5. Agora, então, vemos, sob luz mais clara e forte, o que é a religião verdadeira: a restauração do
homem por meio daquele que esmaga a cabeça da serpente; em tudo aquilo de que a velha
serpente o privou; a restauração, não apenas no favor, mas, igualmente, na imagem de Deus;
implicando não meramente na libertação do pecado, mas no ser preenchido com a plenitude de
Deus. Evidentemente, se nós atendermos às considerações precedentes, conclui-se que nada
menos do que isto é religião cristã. Todas as demais coisas, sejam negativas ou externas, estão
completamente longe do alvo. Mas que paradoxo é este! Quão pouco, ele é entendido no mundo
cristão; sim, nessa era das luzes, na qual é tido por certo que o mundo é mais sábio do que nunca
foi antes, desde o início! Em meio a todas as nossas descobertas, quem descobriu isto? Quão
poucos, mesmo entre os cultos ou incultos! E, ainda assim, se nós cremos na Bíblia, quem
poderá negá-lo? Quem poderá duvidar disto? Está na Bíblia do começo ao fim, em uma corrente
unida; e concordância de cada parte com todas as outras é propriamente a analogia da fé.
Tenham cuidado de tomar qualquer coisa mais ou qualquer coisa menos do que isto por religião!
Nada mais: não imaginem que uma forma exterior, uma série de deveres, tanto públicos como
privados, seja religião! Não suponham que a honestidade, a justiça, ou o que for que seja
chamado de moralidade (embora excelente em seu ligar) seja religião! E muito menos, não
sonhem que a ortodoxia, a opinião correta (vulgarmente chamada de fé), seja religião. De todas
as fantasias religiosas, esta é a mais vã, a que toma feno e restolho por ouro refinado no fogo!

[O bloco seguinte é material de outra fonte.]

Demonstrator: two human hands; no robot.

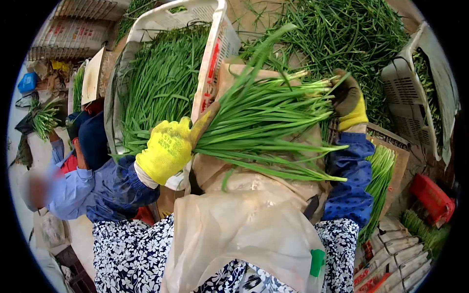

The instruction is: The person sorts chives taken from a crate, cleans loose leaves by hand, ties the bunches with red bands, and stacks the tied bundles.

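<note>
A loose bunch of garlic chives (268, 110) lies across my lap, pale stem ends to the right and green leaves to the left. My left hand (171, 144), in a yellow glove with a soiled palm side, is closed around the leafy part of it. At the stem ends, my right hand (349, 100) has its dark-stained glove fingers curled on a few stalks. Some stalks fan out lower, toward my right sleeve. Under the bunch, a translucent plastic apron (244, 229) covers my lap.
A white crate (220, 49) filled with chives stands at the left front. More chives are heaped on the floor (337, 39) ahead. Another white crate (405, 88) is at the right, near a red basket (432, 200). A co-worker (68, 183) sits at the left, holding chives.
</note>
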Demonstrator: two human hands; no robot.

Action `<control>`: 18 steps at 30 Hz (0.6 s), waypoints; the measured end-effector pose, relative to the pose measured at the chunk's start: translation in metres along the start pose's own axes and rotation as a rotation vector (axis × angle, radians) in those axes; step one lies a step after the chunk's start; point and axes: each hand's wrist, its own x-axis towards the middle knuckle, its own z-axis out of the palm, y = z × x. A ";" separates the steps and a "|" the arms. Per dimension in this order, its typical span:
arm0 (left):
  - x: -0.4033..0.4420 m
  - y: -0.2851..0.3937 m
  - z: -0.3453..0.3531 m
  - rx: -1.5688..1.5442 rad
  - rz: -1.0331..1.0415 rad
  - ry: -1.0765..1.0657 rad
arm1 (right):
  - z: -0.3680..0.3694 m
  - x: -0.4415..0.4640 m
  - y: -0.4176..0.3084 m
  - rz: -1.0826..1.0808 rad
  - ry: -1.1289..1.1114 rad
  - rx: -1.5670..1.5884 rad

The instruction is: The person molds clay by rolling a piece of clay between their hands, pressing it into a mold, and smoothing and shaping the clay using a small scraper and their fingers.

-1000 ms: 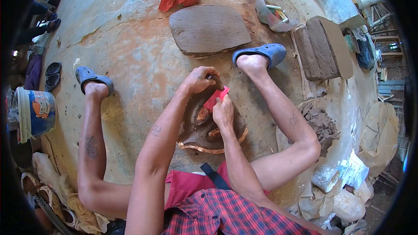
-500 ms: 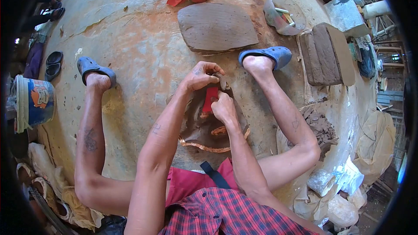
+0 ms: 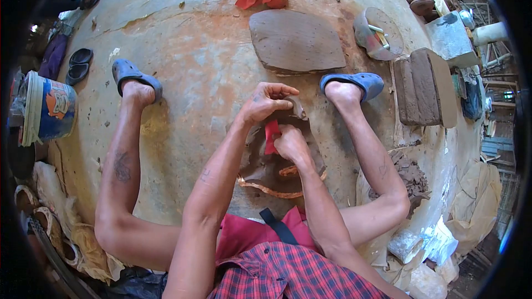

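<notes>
Clay form (image 3: 263,170) broadly shaped; both hands at its far part.
I see it on the floor (image 3: 191,149) between the legs (image 3: 123,147), its orange near edge and raised details already there; how much remains, I can't tell from here. The right hand (image 3: 292,144) grips a red strip (image 3: 271,136) over it. Just beyond, the left hand (image 3: 267,103) curls narrowly by the far rim, pinching or not, I can't tell. Farther off, no hand touches the block (image 3: 415,91) or slab (image 3: 296,41).
</notes>
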 end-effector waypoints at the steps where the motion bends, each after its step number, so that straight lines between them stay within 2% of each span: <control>1: -0.003 0.001 0.001 -0.001 0.028 0.011 | 0.003 0.000 0.000 -0.041 -0.022 -0.034; 3: -0.007 0.002 0.001 -0.023 0.039 0.039 | 0.011 0.000 0.002 -0.071 -0.060 -0.068; 6: -0.017 0.008 -0.005 -0.040 0.134 0.062 | 0.027 -0.002 0.010 -0.135 0.001 -0.173; 7: -0.027 0.017 -0.003 -0.042 0.167 0.116 | 0.027 -0.007 0.003 -0.101 -0.115 -0.226; 9: -0.035 0.023 -0.004 -0.053 0.206 0.128 | 0.039 -0.003 0.016 -0.172 -0.137 -0.300; 16: -0.064 0.035 -0.008 -0.183 0.322 0.136 | 0.046 -0.032 0.018 -0.200 -0.191 -0.215; 18: -0.072 0.037 -0.008 -0.215 0.350 0.139 | 0.053 -0.042 0.020 -0.291 -0.181 -0.214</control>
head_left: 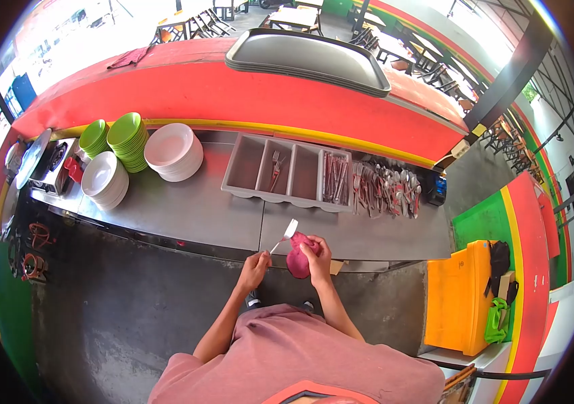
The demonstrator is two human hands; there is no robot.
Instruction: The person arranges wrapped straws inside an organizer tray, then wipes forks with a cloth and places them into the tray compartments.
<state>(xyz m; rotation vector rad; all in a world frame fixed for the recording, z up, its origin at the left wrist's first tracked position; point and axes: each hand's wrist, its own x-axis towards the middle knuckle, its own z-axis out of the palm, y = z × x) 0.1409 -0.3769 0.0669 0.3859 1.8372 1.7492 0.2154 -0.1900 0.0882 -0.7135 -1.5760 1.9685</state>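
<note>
My left hand (253, 271) is closed on the handle of a fork (290, 229), whose head points up and to the right. My right hand (316, 259) grips a dark pink cloth (298, 261) just right of the fork head. Beyond both hands, on the steel counter, stands a grey cutlery tray (307, 176) with a few forks (276, 168) in one compartment and many utensils in the rightmost one. A loose pile of cutlery (391, 190) lies right of the tray.
Stacks of white plates (173, 151) and green bowls (127, 141) stand at the counter's left, near a stove (54, 165). Grey serving trays (307, 57) rest on the red ledge. An orange bin (457, 299) is at the right.
</note>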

6. Não tome nada menos do que isto como sendo a religião de Jesus Cristo! Não tome uma parte
dela pelo todo! O que Deus uniu, não o separe. Não aceite como sua religião nada menos do que
“a fé que atua pelo amor”, toda santidade interior e exterior. Não esteja satisfeito com qualquer
religião, que não implique na destruição de todas as obras do diabo; ou seja, de todos os pecados.
Nós sabemos, que a fraqueza de entendimento, e milhares de enfermidades permanecerão,
enquanto restar este corpo corruptível, mas o pecado não precisa permanecer. Esta é a obra do
diabo, eminentemente assim chamada, e o Filho de Deus foi manifestado para destruí-la nesta
vida presente. Ele é capaz e está desejoso de destruí-la agora em todos que nele crêem. Apenas
não sejam limitados em seus corações! Não desconfiem de seu poder ou de seu amor! Coloquem
sua promessa à prova! Ele falou: não estará ele igualmente pronto para agir? Apenas
“acheguem-se confiadamente, junto ao trono da graça”, confiando em sua misericórdia; e vocês
descobrirão que “Ele salva totalmente todos que se chegam a Deus por ele”!